Based on the above considerations, this paper investigates a dual-UAV cooperative persistent tracking problem within a bounded three-dimensional space, where two UAVs are required to cooperatively track a dynamic target under random, target-blocking, and gate-like obstacle layouts, together with boundary constraints and collision risks. Different from conventional settings that only consider randomly distributed obstacles, the target-blocking layout explicitly places obstacles along the target-oriented direction, making “bypassing obstacles while continuously approaching the target” a necessary component of task execution, while the gate-like layout further requires precise motion through narrow feasible passages.
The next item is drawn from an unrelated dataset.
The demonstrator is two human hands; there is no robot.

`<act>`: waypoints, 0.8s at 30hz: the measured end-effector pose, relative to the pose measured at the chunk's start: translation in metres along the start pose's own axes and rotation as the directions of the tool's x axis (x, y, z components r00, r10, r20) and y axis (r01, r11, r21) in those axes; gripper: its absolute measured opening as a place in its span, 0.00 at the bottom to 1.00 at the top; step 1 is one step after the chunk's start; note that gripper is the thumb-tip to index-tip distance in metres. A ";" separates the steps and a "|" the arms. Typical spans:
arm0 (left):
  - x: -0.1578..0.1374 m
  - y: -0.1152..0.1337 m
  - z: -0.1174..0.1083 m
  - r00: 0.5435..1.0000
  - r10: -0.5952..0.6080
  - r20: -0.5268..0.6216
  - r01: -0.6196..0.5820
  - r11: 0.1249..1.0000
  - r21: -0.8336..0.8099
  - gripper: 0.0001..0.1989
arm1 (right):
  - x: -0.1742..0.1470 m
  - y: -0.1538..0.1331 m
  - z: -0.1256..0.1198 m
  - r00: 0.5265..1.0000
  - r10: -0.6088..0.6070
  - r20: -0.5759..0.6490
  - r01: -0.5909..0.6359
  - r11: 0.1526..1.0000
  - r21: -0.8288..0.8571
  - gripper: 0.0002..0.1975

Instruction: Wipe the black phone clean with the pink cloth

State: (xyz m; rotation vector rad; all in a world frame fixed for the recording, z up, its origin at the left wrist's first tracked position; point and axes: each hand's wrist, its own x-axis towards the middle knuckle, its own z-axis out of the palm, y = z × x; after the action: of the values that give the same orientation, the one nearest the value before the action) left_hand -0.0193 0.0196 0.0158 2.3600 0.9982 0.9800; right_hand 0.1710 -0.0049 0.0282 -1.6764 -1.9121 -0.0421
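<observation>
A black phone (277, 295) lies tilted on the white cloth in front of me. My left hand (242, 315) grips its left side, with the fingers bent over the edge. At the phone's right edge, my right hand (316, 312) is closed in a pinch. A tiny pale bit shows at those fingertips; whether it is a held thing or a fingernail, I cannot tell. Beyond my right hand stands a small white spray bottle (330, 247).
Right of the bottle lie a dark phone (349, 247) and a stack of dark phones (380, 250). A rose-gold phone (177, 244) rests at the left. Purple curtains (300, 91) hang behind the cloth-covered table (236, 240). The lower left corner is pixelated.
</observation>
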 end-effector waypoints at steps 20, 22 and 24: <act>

These layouts do not define separate optimization objectives; rather, they induce different layout-conditioned feasible regions and return-cost trade-offs within the same safety-constrained decentralized partially observable Markov decision process (Dec-POMDP)formulation. To more realistically model UAV control, a four-dimensional continuous action space is adopted, where each UAV outputs a normalized thrust command and three body-frame torque commands. This environment endows the studied problem with three key characteristics: continuous control, cooperative tracking, and safety-constrained optimization. From a system perspective, this work is formulated at the decision-and-control interface of the UAV autonomy stack. The learned policy operates on structured local observations and outputs command-level continuous actions. Accordingly, the focus of this study is on cooperative target pursuit and safety-aware correction under complex obstacle layouts, while the full onboard sensing, perception, and low-level flight-control pipeline is outside the scope of the present formulation.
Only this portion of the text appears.